» **ABOUT THIS EXERCISE**: For each line below that holds the string "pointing", add one to a tally; report that tally alone.

*** Block opens ***

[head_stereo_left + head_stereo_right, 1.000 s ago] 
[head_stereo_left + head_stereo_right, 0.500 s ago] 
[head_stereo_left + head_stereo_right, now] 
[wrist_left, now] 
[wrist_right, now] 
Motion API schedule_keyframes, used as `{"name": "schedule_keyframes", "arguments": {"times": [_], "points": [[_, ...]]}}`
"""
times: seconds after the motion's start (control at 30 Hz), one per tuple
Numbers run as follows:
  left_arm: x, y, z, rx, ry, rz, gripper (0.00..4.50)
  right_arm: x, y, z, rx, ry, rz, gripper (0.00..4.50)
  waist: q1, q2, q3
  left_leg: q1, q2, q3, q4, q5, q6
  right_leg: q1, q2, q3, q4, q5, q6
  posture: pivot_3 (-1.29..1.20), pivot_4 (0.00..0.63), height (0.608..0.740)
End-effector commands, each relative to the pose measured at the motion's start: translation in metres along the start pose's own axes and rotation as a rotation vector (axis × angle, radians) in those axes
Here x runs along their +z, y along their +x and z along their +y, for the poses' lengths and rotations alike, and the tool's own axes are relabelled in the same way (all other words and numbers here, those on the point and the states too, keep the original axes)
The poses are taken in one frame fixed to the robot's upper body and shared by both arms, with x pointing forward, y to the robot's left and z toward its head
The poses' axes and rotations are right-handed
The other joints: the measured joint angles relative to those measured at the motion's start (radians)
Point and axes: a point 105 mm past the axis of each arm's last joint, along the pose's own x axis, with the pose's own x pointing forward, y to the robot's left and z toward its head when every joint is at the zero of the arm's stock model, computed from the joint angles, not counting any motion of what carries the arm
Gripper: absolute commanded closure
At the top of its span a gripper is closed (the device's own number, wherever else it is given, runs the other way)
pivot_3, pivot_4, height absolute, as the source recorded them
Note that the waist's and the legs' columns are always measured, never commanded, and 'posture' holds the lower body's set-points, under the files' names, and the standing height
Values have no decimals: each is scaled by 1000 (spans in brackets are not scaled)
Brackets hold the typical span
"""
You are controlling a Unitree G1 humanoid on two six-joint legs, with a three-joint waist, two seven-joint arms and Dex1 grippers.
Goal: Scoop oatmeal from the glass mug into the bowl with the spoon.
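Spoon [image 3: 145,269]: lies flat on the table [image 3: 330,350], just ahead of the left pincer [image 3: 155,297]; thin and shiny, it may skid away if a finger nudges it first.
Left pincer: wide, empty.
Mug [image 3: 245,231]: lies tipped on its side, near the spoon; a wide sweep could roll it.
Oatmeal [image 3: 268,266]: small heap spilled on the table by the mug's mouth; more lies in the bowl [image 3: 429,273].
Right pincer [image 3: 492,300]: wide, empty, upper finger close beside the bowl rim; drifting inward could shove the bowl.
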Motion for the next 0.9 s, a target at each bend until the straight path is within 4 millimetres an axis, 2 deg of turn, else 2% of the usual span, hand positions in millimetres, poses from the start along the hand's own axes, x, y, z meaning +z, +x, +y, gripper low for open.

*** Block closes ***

» **TASK RESULT**: 2